Exercise directions
The result should be a verbatim copy of the whole listing.

The data
□ □ □

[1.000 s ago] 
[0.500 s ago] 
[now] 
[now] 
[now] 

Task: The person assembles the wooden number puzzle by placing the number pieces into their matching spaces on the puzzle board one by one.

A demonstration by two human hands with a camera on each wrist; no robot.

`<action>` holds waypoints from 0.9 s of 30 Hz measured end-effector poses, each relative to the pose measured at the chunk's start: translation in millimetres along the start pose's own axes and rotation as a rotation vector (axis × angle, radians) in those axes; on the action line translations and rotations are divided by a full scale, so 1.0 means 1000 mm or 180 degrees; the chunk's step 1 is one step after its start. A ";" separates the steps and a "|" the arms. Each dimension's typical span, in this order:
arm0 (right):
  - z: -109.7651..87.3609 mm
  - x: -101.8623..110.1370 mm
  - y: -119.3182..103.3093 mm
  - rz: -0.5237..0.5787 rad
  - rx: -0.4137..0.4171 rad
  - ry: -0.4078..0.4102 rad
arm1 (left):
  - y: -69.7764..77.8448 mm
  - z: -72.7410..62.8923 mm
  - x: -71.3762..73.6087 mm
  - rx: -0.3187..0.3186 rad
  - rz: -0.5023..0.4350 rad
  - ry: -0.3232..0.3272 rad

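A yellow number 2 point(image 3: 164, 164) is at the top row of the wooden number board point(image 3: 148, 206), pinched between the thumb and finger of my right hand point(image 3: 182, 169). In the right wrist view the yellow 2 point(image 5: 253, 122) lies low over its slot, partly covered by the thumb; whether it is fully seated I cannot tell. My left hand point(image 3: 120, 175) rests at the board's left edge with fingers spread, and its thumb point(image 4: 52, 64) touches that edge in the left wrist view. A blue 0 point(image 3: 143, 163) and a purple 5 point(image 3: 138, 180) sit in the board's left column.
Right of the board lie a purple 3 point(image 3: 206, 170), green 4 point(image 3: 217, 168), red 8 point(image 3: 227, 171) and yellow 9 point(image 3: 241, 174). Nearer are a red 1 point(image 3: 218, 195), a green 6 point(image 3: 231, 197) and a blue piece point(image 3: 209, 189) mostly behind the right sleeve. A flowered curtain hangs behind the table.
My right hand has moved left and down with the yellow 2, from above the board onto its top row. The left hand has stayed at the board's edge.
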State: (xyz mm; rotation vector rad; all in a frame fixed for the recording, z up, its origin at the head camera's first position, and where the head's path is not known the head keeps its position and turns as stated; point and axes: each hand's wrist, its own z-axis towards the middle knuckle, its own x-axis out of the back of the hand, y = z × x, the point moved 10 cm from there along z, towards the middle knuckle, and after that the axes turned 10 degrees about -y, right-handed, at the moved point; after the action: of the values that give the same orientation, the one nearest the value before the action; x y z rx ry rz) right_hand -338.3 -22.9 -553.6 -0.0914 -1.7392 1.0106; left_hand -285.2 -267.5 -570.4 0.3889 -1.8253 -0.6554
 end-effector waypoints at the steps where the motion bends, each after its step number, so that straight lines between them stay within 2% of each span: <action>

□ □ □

Answer section
[1.000 s ago] 
[0.500 s ago] 
[now] 
[now] 
[now] 

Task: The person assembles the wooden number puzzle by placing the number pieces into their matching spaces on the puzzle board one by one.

A demonstration by two human hands with a camera on each wrist; no robot.

`<action>` holds waypoints from 0.9 s of 30 Hz measured end-effector poses, each relative to the pose measured at the chunk's start: translation in millimetres along the start pose's own axes and rotation as a rotation vector (axis × angle, radians) in those axes; on the action line translations and rotations are divided by a full scale, so 1.0 means 1000 mm or 180 degrees; the chunk's step 1 is one step after its start. A ";" separates the steps and a "|" the arms. Each dimension's typical span, in this order:
arm0 (right):
  - z: -109.7651..87.3609 mm
  - x: -101.8623..110.1370 mm
  - y: -119.3182..103.3093 mm
  - rz: -0.5237..0.5787 rad
  - rx: -0.4137..0.4171 rad
  - ry: -0.4078..0.4102 rad
arm1 (left):
  - y: -69.7764..77.8448 mm
  - z: -72.7410..62.8923 mm
  - x: -71.3762..73.6087 mm
  - rx: -0.3187..0.3186 rad
  - rz: -0.5023..0.4350 rad
  - ry: -0.3232..0.3272 rad

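A yellow number 2 point(image 3: 164, 164) is at the top row of the wooden number board point(image 3: 148, 206), pinched between the thumb and finger of my right hand point(image 3: 182, 169). In the right wrist view the yellow 2 point(image 5: 253, 122) lies low over its slot, partly covered by the thumb; whether it is fully seated I cannot tell. My left hand point(image 3: 120, 175) rests at the board's left edge with fingers spread, and its thumb point(image 4: 52, 64) touches that edge in the left wrist view. A blue 0 point(image 3: 143, 163) and a purple 5 point(image 3: 138, 180) sit in the board's left column.
Right of the board lie a purple 3 point(image 3: 206, 170), green 4 point(image 3: 217, 168), red 8 point(image 3: 227, 171) and yellow 9 point(image 3: 241, 174). Nearer are a red 1 point(image 3: 218, 195), a green 6 point(image 3: 231, 197) and a blue piece point(image 3: 209, 189) mostly behind the right sleeve. A flowered curtain hangs behind the table.
My right hand has moved left and down with the yellow 2, from above the board onto its top row. The left hand has stayed at the board's edge.
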State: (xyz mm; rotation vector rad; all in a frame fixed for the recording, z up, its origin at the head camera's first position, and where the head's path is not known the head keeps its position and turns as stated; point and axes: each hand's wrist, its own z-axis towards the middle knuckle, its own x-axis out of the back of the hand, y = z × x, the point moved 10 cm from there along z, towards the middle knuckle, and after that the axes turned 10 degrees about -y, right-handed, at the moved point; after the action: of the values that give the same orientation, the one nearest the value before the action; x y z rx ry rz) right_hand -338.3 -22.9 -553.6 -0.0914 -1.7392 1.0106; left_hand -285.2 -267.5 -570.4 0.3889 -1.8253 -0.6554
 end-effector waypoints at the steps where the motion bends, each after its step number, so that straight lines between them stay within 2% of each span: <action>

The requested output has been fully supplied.